Tuesday, April 29, 2014

Data-driven technical analysis

The stock market is a great laboratory. Considering the immense scope of data fueling asset valuations and ultimately influencing market price behaviour, it's not surprising that quantitative models are increasingly used to harness this data. Where analysis frameworks formerly tended to be doctrinaire - whether fundamental or technical - data science is now interjecting a new standard. Data-driven analysis is a booming business.

For technical analysts the rigours of data science present a challenge. The foundation of technical analysis is clearly stated in its primary tenets: the market is transparent, prices trend, and move in identifiable patterns that repeat themselves. The chartist is a practitioner of pattern recognition. But how well do these patterns hold up to data science methods? Does the data support the chart patterns and indicators that are the bread and butter of market technicians?

Although many very successful traders have made their fortunes and fame out of technical analysis, skeptics of the profession have always weighed in. And rightly so. Even market technicians self-proclaim their craft as equal parts science and art. However, those two endeavours don't often mingle well. Science is far too precise to indulge anecdote or flourishes of doctrine unsupported by the cold currency of hard evidence. Art is often too subjective or personal to codify. But quantitative analysis demands codification and measurement of variables.

There is no shortage of technical analysts peddling doctrinaire assertions. Typically, almost every chart pattern presented lacks supporting quantitative evidence of predicative value. The language of the market technician largely fixates on what amounts to textbook, anecdotal guidelines. When assertions about probable outcomes are ventured, seldom do statistical measures accompany them. A recent article published by a technical analyst, for instance, said the following:

"The highest probability setups are the ones that have all the key moving averages on the right side of them. That doesn't mean that other setups will not work, it just means that the odds are slightly higher when this does occur."    See 'I like pullbacks on Vipshop'

Here the use of the word 'probability' implies some kind of definition of a sample space and its measurement. Unfortunately, most technicians offer neither. Statements like the above are bandied about as doctrine, but have no data to back them up. For the data scientist this is verboten.

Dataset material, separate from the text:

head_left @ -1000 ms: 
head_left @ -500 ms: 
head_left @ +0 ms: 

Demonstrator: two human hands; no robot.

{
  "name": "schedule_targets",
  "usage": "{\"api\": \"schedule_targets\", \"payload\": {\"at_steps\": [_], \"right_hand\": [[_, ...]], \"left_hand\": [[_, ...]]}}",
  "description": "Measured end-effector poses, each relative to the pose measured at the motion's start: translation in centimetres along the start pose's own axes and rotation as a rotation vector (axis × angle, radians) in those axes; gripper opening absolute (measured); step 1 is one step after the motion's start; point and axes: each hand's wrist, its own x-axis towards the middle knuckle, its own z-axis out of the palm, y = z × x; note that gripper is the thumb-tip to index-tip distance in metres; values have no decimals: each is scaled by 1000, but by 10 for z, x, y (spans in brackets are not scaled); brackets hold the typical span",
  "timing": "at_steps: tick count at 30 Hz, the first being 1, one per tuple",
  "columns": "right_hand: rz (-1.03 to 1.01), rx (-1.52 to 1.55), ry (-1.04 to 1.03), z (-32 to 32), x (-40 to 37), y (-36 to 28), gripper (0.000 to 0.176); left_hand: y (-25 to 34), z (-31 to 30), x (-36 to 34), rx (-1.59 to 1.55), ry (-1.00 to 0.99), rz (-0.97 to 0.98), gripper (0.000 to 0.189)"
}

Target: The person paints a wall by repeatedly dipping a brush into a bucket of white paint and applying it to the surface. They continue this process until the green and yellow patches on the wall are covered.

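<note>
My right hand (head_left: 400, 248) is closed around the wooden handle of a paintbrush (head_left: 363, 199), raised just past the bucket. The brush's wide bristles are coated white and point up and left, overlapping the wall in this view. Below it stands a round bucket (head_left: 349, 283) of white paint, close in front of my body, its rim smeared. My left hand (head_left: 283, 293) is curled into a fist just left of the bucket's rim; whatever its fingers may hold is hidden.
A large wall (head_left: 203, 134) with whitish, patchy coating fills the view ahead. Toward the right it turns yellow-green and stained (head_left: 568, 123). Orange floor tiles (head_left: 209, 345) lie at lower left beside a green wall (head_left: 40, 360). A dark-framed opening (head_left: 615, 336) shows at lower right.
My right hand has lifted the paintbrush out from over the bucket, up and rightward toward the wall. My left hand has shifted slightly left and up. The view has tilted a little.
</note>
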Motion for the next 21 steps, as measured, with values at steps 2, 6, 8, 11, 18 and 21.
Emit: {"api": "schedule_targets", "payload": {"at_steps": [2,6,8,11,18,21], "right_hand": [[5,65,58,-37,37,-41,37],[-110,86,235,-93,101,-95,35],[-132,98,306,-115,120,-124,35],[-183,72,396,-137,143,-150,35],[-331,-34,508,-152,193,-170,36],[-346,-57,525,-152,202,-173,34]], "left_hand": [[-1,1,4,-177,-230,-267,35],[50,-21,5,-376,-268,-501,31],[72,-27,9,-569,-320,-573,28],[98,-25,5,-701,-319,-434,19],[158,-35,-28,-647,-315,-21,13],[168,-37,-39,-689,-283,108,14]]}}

We now live in a world where data can give us the answers we need, and whether we like the answers or not we must let the data confirm or refute our hypothesis about relationships between variables - or even prove causation if necessary. If you are serious about technical analysis it is important to learn the language and process of data science.

In an effort to address these higher standards I have started to model Stock Trends in the garb of quantitative data analysis. The Stock Trends indicators translate weekly market data into categories, giving the investor a quick and effective way to put current North American stock prices into a trend context. This categorical data fits into a number of data science approaches that transform the Stock Trends indicators into simple statistical models.

This is now an important departure point for any technical methodology - how does the data support an analysis framework? In this case, do the Stock Trends indicators tell us something meaningful about future share price movement? For instance, how meaningful is a Stock Trends Bullish Crossover, alternatively referred to as a Golden Crossover in the lexicon of technical analysts?

The Stock Trends indicator combinations provide an effective data foundation for a statistical inference model. Every week traded issues on the major North American exchanges are codified by these indicator combinations. As an example, last week the Stock Trends indicator combination for Fedex (FDX-N) was represented in the Stock Trends Report:



Fedex's stock is labeled as Stock Trends (strong) Bullish ( ). It has been a (strong) Bullish stock for 8-weeks, and has been categorized in a Bullish trend for 71-weeks (see trend counters). The stock has under-performed the S&P 500 index by 4% in the past 13-weeks, as indicated by the Stock TrendsRelative Strength indicator (96). Last week it also underperformed the benchmark index, as indicated by the RSI (-) sign. Finally, there is no unusual volume indicator, as defined by Stock Trends. This combination of Stock Trends indicators codifies market characteristics of Fedex's stock at this moment.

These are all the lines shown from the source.